### Prompt
Repeat the data below in full. Pictures must not be part of the copy.

### Exercise data
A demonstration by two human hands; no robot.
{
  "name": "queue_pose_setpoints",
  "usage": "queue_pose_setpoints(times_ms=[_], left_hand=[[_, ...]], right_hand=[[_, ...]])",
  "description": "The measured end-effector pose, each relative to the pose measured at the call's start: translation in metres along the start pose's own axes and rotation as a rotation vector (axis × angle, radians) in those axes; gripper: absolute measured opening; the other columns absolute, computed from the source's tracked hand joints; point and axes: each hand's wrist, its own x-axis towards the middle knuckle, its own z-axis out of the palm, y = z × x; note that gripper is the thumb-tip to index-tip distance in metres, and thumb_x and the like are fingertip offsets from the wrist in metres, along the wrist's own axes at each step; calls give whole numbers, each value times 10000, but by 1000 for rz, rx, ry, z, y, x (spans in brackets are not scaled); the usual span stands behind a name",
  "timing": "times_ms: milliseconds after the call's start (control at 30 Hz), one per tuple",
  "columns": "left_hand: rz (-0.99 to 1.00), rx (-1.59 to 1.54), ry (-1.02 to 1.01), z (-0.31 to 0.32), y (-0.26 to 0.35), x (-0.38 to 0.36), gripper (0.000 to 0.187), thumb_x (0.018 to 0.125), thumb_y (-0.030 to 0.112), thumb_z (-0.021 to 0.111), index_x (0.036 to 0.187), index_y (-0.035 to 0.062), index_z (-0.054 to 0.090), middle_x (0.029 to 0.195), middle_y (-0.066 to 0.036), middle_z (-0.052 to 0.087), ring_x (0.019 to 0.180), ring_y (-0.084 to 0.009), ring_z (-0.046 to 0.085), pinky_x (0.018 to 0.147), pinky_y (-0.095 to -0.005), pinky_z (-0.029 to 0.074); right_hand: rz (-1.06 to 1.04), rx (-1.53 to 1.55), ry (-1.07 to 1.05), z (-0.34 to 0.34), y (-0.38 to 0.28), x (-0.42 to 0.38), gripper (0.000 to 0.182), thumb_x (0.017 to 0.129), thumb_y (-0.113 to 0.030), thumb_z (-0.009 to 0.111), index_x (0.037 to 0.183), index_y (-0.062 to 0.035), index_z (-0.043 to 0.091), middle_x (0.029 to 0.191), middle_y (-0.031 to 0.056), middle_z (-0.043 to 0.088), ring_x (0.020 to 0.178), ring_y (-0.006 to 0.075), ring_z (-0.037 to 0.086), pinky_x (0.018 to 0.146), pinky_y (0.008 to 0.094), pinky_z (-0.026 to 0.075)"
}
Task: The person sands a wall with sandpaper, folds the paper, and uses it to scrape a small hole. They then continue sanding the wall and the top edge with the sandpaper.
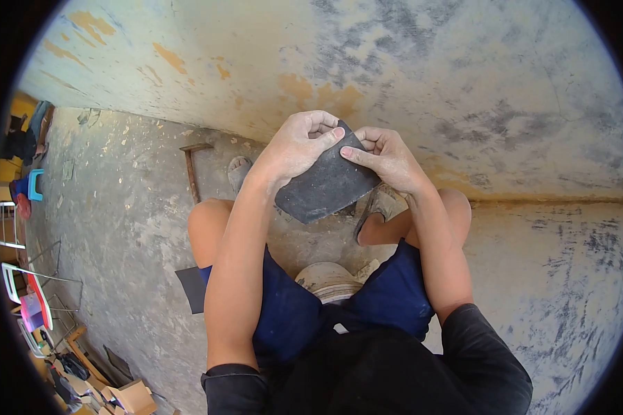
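A dark, roughly rectangular sheet point(325, 183) with pale dust on it hangs between my two hands, in front of the wall. My left hand point(304, 144) pinches its upper edge, thumb on the near face and fingers curled behind. Close beside it, my right hand point(385, 158) grips the upper right edge in the same way, thumb on top. The fingertips behind the sheet are partly hidden. Both hands look dusty.
Patchy walls point(422, 76) rise ahead and at the right. A hammer-like tool point(192, 169) lies on the grey floor point(131, 228). Another dark sheet point(191, 289) is by my left leg. A round container point(327, 280) is between my legs. Chairs point(34, 297), boxes point(133, 398) and another person point(31, 138) are far left.
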Motion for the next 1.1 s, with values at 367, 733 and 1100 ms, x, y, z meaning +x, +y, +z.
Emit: queue_pose_setpoints(times_ms=[367, 733, 1100], left_hand=[[54, 48, 33, 11, -8, 5, 171, 1047, 193, 668, 1061, 26, 702, 915, 15, 676, 852, -72, 573, 811, -268, 478], [8, 51, 298, -20, -12, -3, 238, 987, 246, 761, 1046, 16, 742, 815, 19, 690, 761, -66, 581, 719, -252, 435], [127, 149, 597, 12, -38, 16, 219, 922, 174, 784, 995, -33, 789, 878, -126, 786, 777, -163, 721, 729, -320, 563]], right_hand=[[102, 26, 34, -10, 0, -1, 264, 930, -177, 820, 1071, 36, 755, 845, 76, 766, 699, 109, 669, 649, 283, 534], [156, -309, 96, -24, 10, -20, 246, 895, -154, 786, 1008, 63, 763, 829, 114, 765, 736, 150, 684, 710, 336, 537], [105, -458, 129, -22, 14, -18, 256, 882, -156, 772, 999, 72, 754, 848, 181, 764, 758, 208, 702, 738, 370, 541]])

### Answer to the exercise
A demonstration by two human hands; no robot.
{
  "name": "queue_pose_setpoints",
  "usage": "queue_pose_setpoints(times_ms=[_], left_hand=[[_, ...]], right_hand=[[_, ...]])",
  "description": "The measured end-effector pose, each relative to the pose measured at the call's start: translation in metres along the start pose's own axes and rotation as a rotation vector (axis × angle, radians) in those axes; gripper: absolute measured opening; the other columns absolute, computed from the source's tracked hand joints; point and axes: each hand's wrist, its own x-axis towards the middle knuckle, its own z-axis out of the palm, y = z × x; note that gripper is the thumb-tip to index-tip distance in metres, and thumb_x and the like are fingertip offsets from the wrist in metres, along the wrist's own axes at each step; calls give whole numbers, each value times 10000, but by 1000 for rz, rx, ry, z, y, x (spans in brackets are not scaled); the usual span stands behind a name",
  "timing": "times_ms: milliseconds after the call's start (control at 30 Hz), one per tuple",
  "columns": "left_hand: rz (-0.99 to 1.00), rx (-1.59 to 1.54), ry (-1.02 to 1.01), z (-0.31 to 0.32), y (-0.26 to 0.35), x (-0.38 to 0.36), gripper (0.000 to 0.187), thumb_x (0.018 to 0.125), thumb_y (-0.030 to 0.112), thumb_z (-0.021 to 0.111), index_x (0.036 to 0.187), index_y (-0.035 to 0.062), index_z (-0.054 to 0.090), middle_x (0.029 to 0.195), middle_y (-0.066 to 0.036), middle_z (-0.052 to 0.087), ring_x (0.019 to 0.180), ring_y (-0.084 to 0.009), ring_z (-0.046 to 0.085), pinky_x (0.018 to 0.147), pinky_y (-0.095 to -0.005), pinky_z (-0.029 to 0.074); right_hand: rz (-1.06 to 1.04), rx (-1.53 to 1.55), ry (-1.07 to 1.05), z (-0.34 to 0.34), y (-0.38 to 0.28), x (-0.42 to 0.38), gripper (0.000 to 0.182), thumb_x (0.017 to 0.129), thumb_y (-0.113 to 0.030), thumb_z (-0.009 to 0.111), index_x (0.037 to 0.183), index_y (-0.062 to 0.035), index_z (-0.043 to 0.091), middle_x (0.029 to 0.191), middle_y (-0.031 to 0.056), middle_z (-0.043 to 0.088), ring_x (0.020 to 0.178), ring_y (-0.006 to 0.075), ring_z (-0.037 to 0.086), pinky_x (0.018 to 0.146), pinky_y (0.008 to 0.094), pinky_z (-0.026 to 0.075)"
}
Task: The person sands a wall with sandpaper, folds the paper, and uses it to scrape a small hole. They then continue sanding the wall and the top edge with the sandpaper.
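A dark, roughly rectangular sheet point(325, 183) with pale dust on it hangs between my two hands, in front of the wall. My left hand point(304, 144) pinches its upper edge, thumb on the near face and fingers curled behind. Close beside it, my right hand point(385, 158) grips the upper right edge in the same way, thumb on top. The fingertips behind the sheet are partly hidden. Both hands look dusty.
Patchy walls point(422, 76) rise ahead and at the right. A hammer-like tool point(192, 169) lies on the grey floor point(131, 228). Another dark sheet point(191, 289) is by my left leg. A round container point(327, 280) is between my legs. Chairs point(34, 297), boxes point(133, 398) and another person point(31, 138) are far left.
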Motion for the next 1.1 s, with values at 367, 733 and 1100 ms, x, y, z meaning +x, +y, +z.
Emit: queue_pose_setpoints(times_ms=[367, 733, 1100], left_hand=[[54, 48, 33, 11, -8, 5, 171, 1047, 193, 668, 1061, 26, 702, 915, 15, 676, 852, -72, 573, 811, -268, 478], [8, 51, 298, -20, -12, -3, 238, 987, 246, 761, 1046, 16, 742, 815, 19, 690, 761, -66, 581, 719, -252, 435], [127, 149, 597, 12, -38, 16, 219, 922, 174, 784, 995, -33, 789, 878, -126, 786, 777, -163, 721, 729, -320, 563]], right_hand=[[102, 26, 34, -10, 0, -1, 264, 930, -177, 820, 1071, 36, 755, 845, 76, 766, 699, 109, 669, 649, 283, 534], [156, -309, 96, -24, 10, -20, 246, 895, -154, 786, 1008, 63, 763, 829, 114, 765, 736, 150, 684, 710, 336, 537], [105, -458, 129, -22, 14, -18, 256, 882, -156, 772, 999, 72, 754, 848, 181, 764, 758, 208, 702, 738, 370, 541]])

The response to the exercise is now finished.